Exercise goal >> Where the material below has a line containing "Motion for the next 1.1", start repeating exactly, and keep going through the line containing "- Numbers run", with no other lines.

Source data >>
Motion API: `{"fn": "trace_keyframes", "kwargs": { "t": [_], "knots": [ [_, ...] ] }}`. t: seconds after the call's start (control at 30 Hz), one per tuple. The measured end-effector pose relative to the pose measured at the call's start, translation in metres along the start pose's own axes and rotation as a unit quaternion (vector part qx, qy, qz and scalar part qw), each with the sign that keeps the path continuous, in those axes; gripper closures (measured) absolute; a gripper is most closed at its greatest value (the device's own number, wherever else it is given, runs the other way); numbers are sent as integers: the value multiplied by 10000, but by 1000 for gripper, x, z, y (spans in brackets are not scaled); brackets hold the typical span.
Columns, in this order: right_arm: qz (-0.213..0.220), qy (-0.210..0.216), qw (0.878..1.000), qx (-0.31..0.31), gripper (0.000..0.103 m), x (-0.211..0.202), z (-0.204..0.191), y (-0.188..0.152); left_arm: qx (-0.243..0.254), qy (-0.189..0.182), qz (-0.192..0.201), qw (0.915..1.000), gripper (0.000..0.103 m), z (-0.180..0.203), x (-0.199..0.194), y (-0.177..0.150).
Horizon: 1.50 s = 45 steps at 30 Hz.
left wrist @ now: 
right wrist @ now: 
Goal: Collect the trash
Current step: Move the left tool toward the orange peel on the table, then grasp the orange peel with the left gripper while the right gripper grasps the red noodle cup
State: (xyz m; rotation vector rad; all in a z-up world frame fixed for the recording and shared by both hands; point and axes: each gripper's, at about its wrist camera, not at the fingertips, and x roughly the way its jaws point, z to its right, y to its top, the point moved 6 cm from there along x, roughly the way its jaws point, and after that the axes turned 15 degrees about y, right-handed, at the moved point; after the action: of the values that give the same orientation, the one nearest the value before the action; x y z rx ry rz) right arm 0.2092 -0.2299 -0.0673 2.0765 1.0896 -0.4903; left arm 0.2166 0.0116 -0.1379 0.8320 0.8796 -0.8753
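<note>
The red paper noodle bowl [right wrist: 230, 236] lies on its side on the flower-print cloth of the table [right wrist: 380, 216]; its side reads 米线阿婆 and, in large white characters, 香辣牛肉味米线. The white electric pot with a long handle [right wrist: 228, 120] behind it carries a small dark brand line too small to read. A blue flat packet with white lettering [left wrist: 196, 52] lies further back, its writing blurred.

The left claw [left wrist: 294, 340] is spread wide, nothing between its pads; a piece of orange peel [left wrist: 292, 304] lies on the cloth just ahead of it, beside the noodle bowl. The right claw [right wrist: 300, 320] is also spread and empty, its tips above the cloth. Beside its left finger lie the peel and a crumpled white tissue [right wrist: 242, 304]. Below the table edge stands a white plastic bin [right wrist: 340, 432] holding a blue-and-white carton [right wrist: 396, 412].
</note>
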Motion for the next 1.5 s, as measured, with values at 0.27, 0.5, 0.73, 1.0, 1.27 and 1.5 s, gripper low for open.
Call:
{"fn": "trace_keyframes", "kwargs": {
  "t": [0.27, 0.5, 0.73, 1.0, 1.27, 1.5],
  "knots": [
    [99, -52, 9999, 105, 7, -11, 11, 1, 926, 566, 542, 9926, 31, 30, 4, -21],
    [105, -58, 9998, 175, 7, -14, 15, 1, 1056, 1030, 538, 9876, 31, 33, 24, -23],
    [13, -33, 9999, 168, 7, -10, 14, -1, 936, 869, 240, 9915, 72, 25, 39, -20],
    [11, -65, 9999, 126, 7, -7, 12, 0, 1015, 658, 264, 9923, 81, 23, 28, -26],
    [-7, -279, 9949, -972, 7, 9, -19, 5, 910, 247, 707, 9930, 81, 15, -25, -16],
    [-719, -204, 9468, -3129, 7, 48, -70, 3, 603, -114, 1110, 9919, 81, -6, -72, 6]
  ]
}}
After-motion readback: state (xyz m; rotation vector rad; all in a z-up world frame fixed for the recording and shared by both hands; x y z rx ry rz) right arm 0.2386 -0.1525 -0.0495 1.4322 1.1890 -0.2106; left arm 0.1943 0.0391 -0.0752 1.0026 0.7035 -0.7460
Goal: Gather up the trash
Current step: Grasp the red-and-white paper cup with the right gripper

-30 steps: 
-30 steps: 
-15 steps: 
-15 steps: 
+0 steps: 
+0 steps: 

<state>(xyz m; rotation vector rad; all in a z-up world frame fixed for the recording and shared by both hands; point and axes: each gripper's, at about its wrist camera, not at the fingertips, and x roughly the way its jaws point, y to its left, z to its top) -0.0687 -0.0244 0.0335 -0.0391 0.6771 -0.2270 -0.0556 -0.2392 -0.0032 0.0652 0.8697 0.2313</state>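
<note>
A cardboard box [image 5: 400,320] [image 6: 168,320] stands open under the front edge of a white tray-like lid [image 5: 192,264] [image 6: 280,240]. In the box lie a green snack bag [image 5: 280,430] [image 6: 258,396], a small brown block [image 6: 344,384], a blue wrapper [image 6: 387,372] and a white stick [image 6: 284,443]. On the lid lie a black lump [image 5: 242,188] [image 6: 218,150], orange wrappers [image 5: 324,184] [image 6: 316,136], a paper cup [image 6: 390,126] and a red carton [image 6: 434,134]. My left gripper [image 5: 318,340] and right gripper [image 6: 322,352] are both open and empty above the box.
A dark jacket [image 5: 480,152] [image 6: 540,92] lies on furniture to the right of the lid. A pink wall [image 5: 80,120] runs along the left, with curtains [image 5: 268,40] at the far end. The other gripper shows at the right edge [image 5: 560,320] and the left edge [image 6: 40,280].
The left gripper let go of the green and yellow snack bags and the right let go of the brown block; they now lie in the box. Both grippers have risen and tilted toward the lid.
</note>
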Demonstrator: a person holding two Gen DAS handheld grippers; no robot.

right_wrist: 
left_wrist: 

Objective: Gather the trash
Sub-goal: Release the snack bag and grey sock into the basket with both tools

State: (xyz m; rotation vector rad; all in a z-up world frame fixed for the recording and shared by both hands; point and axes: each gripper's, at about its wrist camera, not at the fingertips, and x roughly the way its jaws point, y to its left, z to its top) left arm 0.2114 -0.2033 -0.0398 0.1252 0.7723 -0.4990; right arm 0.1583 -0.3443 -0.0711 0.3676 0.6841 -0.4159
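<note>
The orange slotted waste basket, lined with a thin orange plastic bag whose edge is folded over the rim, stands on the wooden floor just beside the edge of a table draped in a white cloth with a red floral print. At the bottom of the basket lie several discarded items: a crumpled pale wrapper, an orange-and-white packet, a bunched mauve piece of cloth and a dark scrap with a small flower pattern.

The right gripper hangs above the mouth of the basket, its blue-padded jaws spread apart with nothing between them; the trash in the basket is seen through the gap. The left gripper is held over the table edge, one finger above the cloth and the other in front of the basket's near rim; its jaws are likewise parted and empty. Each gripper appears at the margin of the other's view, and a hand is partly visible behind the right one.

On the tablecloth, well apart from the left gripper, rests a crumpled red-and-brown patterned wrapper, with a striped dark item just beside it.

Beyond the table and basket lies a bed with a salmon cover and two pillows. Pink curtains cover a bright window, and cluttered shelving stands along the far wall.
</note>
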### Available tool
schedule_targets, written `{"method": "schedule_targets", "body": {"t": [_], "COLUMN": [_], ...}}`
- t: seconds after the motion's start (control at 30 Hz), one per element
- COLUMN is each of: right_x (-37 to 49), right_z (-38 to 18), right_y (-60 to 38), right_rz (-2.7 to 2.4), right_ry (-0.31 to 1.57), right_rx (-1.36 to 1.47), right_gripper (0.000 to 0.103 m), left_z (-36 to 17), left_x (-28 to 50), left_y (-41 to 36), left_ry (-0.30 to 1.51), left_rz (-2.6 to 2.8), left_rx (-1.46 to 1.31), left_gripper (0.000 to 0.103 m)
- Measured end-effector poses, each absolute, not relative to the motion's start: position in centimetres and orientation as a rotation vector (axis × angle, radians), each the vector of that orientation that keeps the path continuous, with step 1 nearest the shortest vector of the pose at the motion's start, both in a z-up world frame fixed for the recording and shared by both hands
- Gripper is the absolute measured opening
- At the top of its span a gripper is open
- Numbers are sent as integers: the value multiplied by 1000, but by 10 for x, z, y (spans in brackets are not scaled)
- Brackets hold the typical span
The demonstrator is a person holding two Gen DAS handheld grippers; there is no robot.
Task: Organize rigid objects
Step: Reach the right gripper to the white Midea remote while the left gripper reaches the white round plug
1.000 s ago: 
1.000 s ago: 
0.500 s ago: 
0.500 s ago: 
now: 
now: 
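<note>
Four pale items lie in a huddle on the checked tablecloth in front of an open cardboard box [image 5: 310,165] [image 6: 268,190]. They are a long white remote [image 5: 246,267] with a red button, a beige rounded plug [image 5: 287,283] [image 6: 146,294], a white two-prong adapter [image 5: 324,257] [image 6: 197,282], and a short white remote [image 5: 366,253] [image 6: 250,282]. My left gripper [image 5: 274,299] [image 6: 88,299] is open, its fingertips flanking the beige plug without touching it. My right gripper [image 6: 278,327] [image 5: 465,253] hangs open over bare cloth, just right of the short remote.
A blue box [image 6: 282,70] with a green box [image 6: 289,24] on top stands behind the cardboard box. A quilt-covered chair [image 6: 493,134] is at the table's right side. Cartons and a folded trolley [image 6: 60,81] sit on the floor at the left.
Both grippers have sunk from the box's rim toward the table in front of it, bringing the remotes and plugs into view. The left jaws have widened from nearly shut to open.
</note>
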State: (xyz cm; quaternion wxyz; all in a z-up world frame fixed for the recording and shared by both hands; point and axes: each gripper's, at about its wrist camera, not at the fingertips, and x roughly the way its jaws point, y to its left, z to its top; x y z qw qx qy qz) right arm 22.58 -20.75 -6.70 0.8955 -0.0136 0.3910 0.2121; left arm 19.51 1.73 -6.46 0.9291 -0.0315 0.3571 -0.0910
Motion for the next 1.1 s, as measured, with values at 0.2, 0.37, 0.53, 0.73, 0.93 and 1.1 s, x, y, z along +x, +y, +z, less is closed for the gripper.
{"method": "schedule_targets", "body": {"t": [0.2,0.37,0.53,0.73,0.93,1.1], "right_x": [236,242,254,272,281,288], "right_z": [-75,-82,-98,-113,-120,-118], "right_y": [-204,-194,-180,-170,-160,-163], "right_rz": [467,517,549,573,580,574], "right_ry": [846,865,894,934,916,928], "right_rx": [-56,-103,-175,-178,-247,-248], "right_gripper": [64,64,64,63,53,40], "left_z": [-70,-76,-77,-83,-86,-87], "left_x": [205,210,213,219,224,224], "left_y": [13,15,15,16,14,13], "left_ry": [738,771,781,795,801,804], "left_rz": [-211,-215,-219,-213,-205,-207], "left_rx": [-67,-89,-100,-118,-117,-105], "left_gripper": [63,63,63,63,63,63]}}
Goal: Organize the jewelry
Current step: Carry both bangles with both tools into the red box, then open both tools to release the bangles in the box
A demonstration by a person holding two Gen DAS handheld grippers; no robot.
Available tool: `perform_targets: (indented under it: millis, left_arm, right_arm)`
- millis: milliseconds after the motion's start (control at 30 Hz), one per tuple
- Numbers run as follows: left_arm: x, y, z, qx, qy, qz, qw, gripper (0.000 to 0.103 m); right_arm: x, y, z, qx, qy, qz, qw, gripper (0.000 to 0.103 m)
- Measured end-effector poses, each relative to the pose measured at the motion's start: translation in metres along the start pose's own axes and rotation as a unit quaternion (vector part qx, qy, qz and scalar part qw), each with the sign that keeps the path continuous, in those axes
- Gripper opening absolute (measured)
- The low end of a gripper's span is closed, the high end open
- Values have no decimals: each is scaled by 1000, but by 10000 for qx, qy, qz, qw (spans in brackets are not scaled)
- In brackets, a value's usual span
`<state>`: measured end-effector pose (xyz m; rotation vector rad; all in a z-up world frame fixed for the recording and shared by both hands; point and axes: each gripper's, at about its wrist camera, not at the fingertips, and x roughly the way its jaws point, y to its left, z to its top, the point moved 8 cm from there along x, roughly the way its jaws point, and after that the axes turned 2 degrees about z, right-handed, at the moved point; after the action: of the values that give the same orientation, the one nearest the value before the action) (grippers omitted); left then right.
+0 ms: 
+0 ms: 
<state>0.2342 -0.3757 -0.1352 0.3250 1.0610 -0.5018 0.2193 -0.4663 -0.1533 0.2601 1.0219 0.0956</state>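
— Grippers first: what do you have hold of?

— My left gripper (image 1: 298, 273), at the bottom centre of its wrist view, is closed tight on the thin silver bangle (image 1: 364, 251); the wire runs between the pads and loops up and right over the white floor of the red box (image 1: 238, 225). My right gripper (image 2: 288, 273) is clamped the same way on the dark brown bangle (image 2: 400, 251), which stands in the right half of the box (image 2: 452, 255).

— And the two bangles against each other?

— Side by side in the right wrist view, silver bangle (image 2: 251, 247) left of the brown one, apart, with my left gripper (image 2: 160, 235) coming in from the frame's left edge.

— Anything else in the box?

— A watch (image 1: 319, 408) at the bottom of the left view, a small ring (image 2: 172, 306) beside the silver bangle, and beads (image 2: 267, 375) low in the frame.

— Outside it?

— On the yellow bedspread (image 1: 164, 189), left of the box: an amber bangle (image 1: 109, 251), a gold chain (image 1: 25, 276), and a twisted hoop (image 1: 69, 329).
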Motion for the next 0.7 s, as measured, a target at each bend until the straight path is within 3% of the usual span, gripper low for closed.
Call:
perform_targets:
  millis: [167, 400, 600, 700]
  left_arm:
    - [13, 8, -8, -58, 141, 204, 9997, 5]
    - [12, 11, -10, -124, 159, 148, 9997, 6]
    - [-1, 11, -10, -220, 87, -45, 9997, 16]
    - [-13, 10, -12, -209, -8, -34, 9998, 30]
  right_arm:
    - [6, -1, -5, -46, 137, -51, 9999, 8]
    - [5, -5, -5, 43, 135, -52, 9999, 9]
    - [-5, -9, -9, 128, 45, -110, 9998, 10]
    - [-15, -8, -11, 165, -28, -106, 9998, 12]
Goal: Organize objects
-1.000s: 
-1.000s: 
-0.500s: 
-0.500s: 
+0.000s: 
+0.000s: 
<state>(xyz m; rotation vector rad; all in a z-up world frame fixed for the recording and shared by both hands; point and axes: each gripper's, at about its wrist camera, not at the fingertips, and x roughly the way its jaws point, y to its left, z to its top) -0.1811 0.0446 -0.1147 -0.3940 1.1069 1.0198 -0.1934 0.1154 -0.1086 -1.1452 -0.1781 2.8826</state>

Finished task >>
Motion for the next 1.1 s, as measured, with values at 0.2, 0.37, 0.53, 0.73, 0.93 and 1.1 s, x, y, z along +x, +y, +z, less is closed for the gripper.
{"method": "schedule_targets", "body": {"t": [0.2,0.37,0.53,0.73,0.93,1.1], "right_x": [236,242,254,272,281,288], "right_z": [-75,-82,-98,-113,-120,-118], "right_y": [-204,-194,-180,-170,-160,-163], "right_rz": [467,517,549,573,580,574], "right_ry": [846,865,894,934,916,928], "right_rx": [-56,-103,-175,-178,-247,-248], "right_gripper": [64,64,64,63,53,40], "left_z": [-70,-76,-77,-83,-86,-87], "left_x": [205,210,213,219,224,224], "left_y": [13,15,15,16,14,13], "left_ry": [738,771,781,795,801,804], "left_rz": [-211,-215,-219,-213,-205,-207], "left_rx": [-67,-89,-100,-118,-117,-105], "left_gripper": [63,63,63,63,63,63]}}
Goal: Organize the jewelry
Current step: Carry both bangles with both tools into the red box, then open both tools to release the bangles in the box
A demonstration by a person holding two Gen DAS handheld grippers; no robot.
Available tool: `perform_targets: (indented under it: millis, left_arm, right_arm)`
- millis: milliseconds after the motion's start (control at 30 Hz), one per tuple
- Numbers run as follows: left_arm: x, y, z, qx, qy, qz, qw, gripper (0.000 to 0.103 m); right_arm: x, y, z, qx, qy, qz, qw, gripper (0.000 to 0.103 m)

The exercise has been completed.